Although only 1-2 inches in length, the clusters of fruit from this vintage heritage are perfect for canning or freezing and using later to enhance stews and soups throughout the colder months.

Because the vines of this cultivar can get quite tall, staking or trellising them is recommended, even though the fruits themselves aren’t particularly heavy.

10. Bradley

Bradley tomatoes, pink tomatoes on wooden table
Fruit Size8 ounces
Hardiness Zones3-10
Light RequiredFull sun
Height48 to 72 inches
Days to reach harvest from transplanting75

The Bradley is well regarded as a top choice for traditional Southern tomatoes. When it comes to classic Southern tomatoes, the Bradley is widely considered to be the best option.

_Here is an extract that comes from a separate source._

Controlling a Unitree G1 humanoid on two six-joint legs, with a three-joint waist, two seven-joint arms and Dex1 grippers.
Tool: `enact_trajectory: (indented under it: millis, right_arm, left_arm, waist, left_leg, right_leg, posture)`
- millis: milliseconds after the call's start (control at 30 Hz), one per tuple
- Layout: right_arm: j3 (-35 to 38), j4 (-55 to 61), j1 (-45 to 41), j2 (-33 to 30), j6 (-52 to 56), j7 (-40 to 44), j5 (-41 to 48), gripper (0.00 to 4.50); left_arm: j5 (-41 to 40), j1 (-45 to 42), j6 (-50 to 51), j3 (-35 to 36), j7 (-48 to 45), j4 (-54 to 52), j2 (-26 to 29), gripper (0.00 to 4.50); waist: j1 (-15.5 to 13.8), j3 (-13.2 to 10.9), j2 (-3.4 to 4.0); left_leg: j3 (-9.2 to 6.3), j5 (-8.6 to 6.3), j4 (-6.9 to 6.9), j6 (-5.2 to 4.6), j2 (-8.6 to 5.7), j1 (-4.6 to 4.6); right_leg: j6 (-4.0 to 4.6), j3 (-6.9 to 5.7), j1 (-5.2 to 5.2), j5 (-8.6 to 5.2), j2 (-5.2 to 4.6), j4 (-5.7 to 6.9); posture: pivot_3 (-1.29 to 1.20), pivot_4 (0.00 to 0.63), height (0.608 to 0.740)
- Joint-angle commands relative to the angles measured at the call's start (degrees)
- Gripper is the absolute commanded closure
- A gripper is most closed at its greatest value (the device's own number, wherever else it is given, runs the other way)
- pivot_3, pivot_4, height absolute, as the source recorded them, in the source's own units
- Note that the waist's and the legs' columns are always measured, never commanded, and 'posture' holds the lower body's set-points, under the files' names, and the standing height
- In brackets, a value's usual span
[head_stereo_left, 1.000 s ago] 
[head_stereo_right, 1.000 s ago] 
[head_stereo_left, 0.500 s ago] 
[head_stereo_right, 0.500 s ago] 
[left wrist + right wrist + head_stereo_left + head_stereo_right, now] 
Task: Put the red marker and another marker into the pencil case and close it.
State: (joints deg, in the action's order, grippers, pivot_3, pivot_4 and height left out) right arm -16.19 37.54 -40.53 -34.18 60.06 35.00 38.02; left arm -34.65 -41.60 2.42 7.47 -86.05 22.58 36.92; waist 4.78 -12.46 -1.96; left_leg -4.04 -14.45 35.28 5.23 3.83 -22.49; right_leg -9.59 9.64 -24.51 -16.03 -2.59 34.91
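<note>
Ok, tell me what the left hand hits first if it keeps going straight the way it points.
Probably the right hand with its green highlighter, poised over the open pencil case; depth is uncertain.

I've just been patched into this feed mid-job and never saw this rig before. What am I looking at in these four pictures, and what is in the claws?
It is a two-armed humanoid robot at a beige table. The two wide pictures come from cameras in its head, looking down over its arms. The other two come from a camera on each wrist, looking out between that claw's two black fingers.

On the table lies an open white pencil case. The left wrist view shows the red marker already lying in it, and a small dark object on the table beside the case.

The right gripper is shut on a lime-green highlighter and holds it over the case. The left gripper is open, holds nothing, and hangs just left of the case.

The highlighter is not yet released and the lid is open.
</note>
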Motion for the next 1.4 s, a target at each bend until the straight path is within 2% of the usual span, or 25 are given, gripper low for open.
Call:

The silky texture and lack of imperfections in its fruit have made it a timeless favorite.

Due to its semi-determinate nature, the harvest period will be shorter than other climbing varieties. However, Bradley tomatoes are ideal for canning and freezing because they ripen at the same time. 

However, you should still expect to continue picking these tender, meaty 6-ounce fruits right up to frost.

Final Thoughts

As any professional chef or tomato lover knows, the perfect tomato-based recipe begins with selecting the right variety of tomatoes.

The flavor of tomatoes is well known, but whether you want to prepare a substantial sauce or a tasty salad, choosing the appropriate kind is key.

Consider a tomato with thick walls and a low seed and water count for canning and preserving so your final product isn’t overly watery.

Given the abundance of tomato types available, I’ve compiled a list of my favorites for canning and sauces.

However, remember that any tomato can be canned, and tomato sauces made from a blend of several tomato kinds can have a rich, distinct flavor. So don’t be afraid to experiment!